If you find yourself tempted to make a large advisory board for a smaller project, think again. Does your project have the capacity to wrangle lots of people? What are you asking them to do? Why are you asking each person?

What does the board do? (and how?)

Your board is there to advise you, but how do they do that? Consider:

  • Meetings:
    • How often do they meet? In person or virtually? for how long?
    • Do they meet all together, or do you meet with board members separately?
    • Who on your team meets with them?
  • Work:
    • Do you write reports to them? Do they write reports to you?
    • Outside of meetings, what are they supposed to do for your project?
    • Do they have access to your raw data, or only analyzed/reduced data?
    • How much time (monthly, annually, total, whatever) are they expected to work?
  • Advice:
    • What will happen if you don’t take their advice?
    • What if different board members disagree?

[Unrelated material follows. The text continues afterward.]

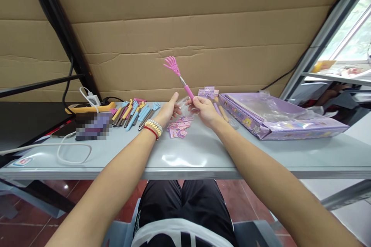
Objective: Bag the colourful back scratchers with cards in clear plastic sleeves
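Two bare hands meet over the middle of the table [220, 158], nearer its back edge than its front: the right hand [205, 109] grips one pink back scratcher [189, 92] by the handle, its single metal rod and claw-shaped head slanting up and leftward, clear of the tabletop; the left hand [168, 111] has its thumb raised and fingers loosely curled beside one clear plastic bag [182, 105], though I cannot tell whether it pinches it. Below the hands lie several overlapping pink cards [178, 126], too bunched to count. Toward the back edge, beyond the right hand, sits one cluster of purple cards [209, 91], also uncountable. Just beside the right hand are at least two more handles, one purple [216, 108] and one yellow [223, 113]. Toward the right end rests one purple box [307, 130] with clear plastic in it. Left of the left hand, a heap of blue, yellow and pink scratchers [132, 120] overlaps too much for an exact count. Near the back left corner stands one yellow power strip [108, 107] with one white plug [93, 98].
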A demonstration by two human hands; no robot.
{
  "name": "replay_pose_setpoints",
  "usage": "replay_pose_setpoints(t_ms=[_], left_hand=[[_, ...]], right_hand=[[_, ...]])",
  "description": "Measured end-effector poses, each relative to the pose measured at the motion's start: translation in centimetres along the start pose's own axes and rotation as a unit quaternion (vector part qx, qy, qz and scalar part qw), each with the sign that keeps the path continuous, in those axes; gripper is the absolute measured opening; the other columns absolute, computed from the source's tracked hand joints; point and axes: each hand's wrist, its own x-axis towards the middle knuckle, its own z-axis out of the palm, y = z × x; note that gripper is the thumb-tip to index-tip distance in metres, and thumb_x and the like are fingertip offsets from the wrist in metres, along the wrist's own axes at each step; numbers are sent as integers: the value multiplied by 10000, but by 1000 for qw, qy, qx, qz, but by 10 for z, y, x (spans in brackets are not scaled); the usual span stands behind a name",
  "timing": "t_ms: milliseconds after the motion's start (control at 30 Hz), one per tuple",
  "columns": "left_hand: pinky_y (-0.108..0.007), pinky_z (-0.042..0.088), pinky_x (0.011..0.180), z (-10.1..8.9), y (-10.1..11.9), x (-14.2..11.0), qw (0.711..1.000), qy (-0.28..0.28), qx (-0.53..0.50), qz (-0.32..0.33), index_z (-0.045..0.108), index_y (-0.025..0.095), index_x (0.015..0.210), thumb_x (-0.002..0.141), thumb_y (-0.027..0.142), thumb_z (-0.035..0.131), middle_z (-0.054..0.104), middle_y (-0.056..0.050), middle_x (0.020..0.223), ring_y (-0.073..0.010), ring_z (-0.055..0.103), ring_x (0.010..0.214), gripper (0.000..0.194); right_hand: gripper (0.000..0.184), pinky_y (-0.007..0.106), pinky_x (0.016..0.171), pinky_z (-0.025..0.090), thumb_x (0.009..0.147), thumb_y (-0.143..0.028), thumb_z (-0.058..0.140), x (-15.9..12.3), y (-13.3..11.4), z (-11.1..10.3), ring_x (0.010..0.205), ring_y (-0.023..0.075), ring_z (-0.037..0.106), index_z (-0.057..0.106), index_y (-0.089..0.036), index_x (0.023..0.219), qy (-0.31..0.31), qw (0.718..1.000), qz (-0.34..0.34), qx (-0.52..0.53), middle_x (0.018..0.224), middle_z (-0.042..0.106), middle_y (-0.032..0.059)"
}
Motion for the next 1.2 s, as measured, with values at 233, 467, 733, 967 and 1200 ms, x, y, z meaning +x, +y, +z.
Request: replay_pose_setpoints(t_ms=[233, 467, 733, 967, 1200], left_hand=[[-222, 391, 512, -3, 13, -7, 991, -31, -121, 38, 544, 185, 886, 698, 157, 634, 645, -7, 759, -99, 543, 563, 210], [-256, 455, 556, -4, 10, -5, 992, 17, -125, 5, 532, 169, 921, 652, 90, 670, 631, -3, 712, -117, 564, 578, 313], [-227, 468, 540, -5, 7, -1, 992, 62, -108, 32, 535, 176, 878, 694, 133, 692, 661, -15, 781, -113, 598, 608, 246], [-240, 509, 552, -4, 8, 2, 976, 134, -140, 94, 487, 178, 984, 759, 136, 615, 668, -18, 812, -127, 633, 636, 263], [-246, 506, 517, -2, 12, -5, 983, 36, -174, 47, 511, 182, 916, 718, 206, 669, 669, -31, 844, -147, 643, 662, 253]], right_hand=[[547, 228, 454, 381, 641, -675, 670, -1, 4, 3, 504, 98, 455, 458, -175, 571, -55, 996, 73, 3, 581, 513, 11], [438, 211, 435, 415, 648, -523, 730, 0, 5, 1, 515, 91, 492, 472, -170, 617, 12, 994, 63, -85, 601, 517, 6], [440, 227, 365, 471, 494, -113, 717, -5, 1, 2, 535, 126, 578, 321, -208, 662, 0, 992, 106, -72, 686, 600, 4], [411, 232, 410, 495, 556, -171, 714, -5, 3, 2, 593, 153, 618, 317, -207, 655, 1, 995, 72, -70, 660, 583, 9], [345, 227, 433, 486, 548, -144, 656, -4, 3, 2, 565, 116, 567, 331, -202, 647, 44, 994, 49, -86, 696, 589, 10]])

Luckily, the job of an advisory board is to advise you! It’s ok to ask your board members for advice on how to answer these questions.

Are they paid?

People deserve to be paid for their labor. Advisory board members bring their time and expertise to your project. Typical advisory board rates vary with what you’re asking them to do, how much time you’re asking for, and whether their labor on your board could be reasonably included as part of their regular academic appointment.

Serving on dissertation committees is part of the ordinary work of faculty members. Alyssa does not pay her committee members. Depending on how the work of her dissertation progresses, it might be appropriate to list some of them as co-authors on her papers.

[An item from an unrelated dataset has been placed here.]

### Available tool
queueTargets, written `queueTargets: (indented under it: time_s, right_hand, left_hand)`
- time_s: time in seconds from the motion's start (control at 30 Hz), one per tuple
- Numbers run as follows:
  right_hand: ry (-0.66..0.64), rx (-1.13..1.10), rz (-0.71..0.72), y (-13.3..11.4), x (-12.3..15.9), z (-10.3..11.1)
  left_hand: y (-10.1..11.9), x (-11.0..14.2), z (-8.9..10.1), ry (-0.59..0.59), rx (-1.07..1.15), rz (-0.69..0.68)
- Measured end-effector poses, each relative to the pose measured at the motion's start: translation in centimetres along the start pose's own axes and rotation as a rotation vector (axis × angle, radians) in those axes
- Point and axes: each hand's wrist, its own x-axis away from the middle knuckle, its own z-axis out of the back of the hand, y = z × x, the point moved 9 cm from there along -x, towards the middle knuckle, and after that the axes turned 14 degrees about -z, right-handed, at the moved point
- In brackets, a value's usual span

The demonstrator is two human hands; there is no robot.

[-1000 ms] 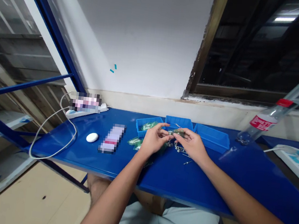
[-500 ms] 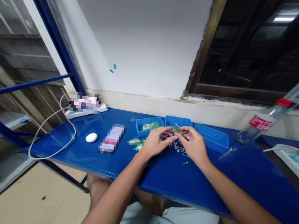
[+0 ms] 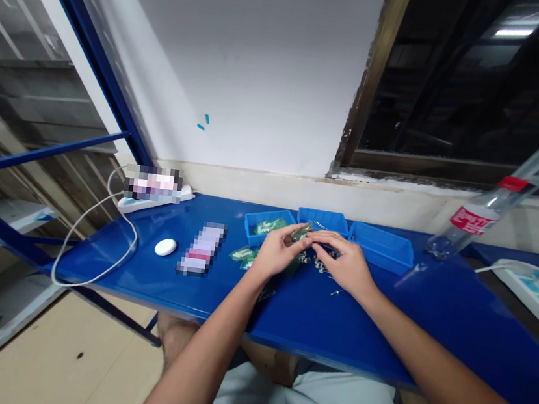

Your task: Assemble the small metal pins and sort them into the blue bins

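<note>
As left hand pinches green circuit board, curled right hand shows unclear hold, more boards remain in blue bin

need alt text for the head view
Left hand and right hand hold a green circuit board over a blue bench. Three blue trays stand behind them, with green packets and small metal parts lying near the hands.

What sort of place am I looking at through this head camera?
Probably a small electronics assembly workbench: a blue bench holds blue parts bins, green circuit boards and small metal parts, with a power strip at one end.
</note>
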Motion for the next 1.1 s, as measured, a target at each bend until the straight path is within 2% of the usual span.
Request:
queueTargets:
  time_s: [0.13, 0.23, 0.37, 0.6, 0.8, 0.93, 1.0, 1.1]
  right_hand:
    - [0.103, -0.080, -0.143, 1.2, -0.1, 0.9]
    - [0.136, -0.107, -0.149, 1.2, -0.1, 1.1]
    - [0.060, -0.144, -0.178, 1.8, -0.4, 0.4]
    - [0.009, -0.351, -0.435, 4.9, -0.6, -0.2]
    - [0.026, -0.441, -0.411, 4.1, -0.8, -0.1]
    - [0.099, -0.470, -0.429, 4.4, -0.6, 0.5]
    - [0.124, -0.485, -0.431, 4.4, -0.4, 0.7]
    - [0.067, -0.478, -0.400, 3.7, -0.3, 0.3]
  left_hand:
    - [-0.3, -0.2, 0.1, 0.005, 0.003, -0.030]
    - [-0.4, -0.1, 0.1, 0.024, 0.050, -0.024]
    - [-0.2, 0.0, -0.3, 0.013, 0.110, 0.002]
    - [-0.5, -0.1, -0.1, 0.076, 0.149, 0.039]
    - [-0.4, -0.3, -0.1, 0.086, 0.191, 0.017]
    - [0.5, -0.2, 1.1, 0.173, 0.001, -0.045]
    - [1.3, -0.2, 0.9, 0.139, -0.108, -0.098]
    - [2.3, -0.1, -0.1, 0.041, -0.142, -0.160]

Hassan plans to have quarterly meetings with his whole board, plus occasional email consultation as necessary. He estimates this work as four days per year, and offers $1000/day consulting rate, which is pretty typical in academic research though low for industry.

Inviting people to your advisory board

So, you’ve figured out what kinds of expertise you’re looking for and how much work you’re asking your board members to do. Who do you invite? and how?

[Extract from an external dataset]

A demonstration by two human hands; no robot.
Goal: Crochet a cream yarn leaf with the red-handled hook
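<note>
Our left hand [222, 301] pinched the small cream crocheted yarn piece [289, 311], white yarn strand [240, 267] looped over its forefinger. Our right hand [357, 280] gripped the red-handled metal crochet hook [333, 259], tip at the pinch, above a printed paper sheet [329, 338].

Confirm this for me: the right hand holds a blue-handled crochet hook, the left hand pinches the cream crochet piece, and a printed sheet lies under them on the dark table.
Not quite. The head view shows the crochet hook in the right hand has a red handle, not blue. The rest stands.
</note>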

Finding advisory board members is almost always a networking problem. Who do you know already? Who does your project team know? Do you want to work with them? Ask your friends to join your board.

If you’re stretching into a new area, you might not know anyone who can cover a particular kind of expertise that you need. This is an opportunity to meet new people. Ask your friends if they know anyone. Write to someone who authored a paper that’s similar to your ideas.

How to ask prospective board members

When you ask someone to join your advisory board, you should share a 1-page synopsis of the project as a whole, including information about:

  • Central idea: what is the project trying to do? why?
  • Project scope: how big is this project? How much data, how many people, what kind of budget, etc
  • Project timeline: how long will this take?
  • Project status: what is already done?

You will also want to talk about their role:

  • Why you’re asking them
  • What expertise you want them to bring
  • What work you want them to do
  • How much flexibility there is in building the project plan

Close your request with one or more concrete next steps:

  • Offer to meet about the project
  • Offer to send more information
  • Ask if there’s someone else they’d recommend
  • Ask for a letter of commitment

When to ask prospective board members

Generally, it’s a good idea to have advisory board members on board at the start of a project. Their expertise can help shape the project before it gets started, and their commitment to a project can signal to funders that the project has thought carefully about what expertise is necessary for success.

However, sometimes you get partway through a project and realize you need more or different expertise. An existing advisory board member might leave the project, or you might need to grow your board. Especially for longer or more complicated projects, it’s normal to bring on replacement or additional advisory board members after the project is well underway.

When you ask, be nice. You’re asking them for a favor, even if their labor is to be paid.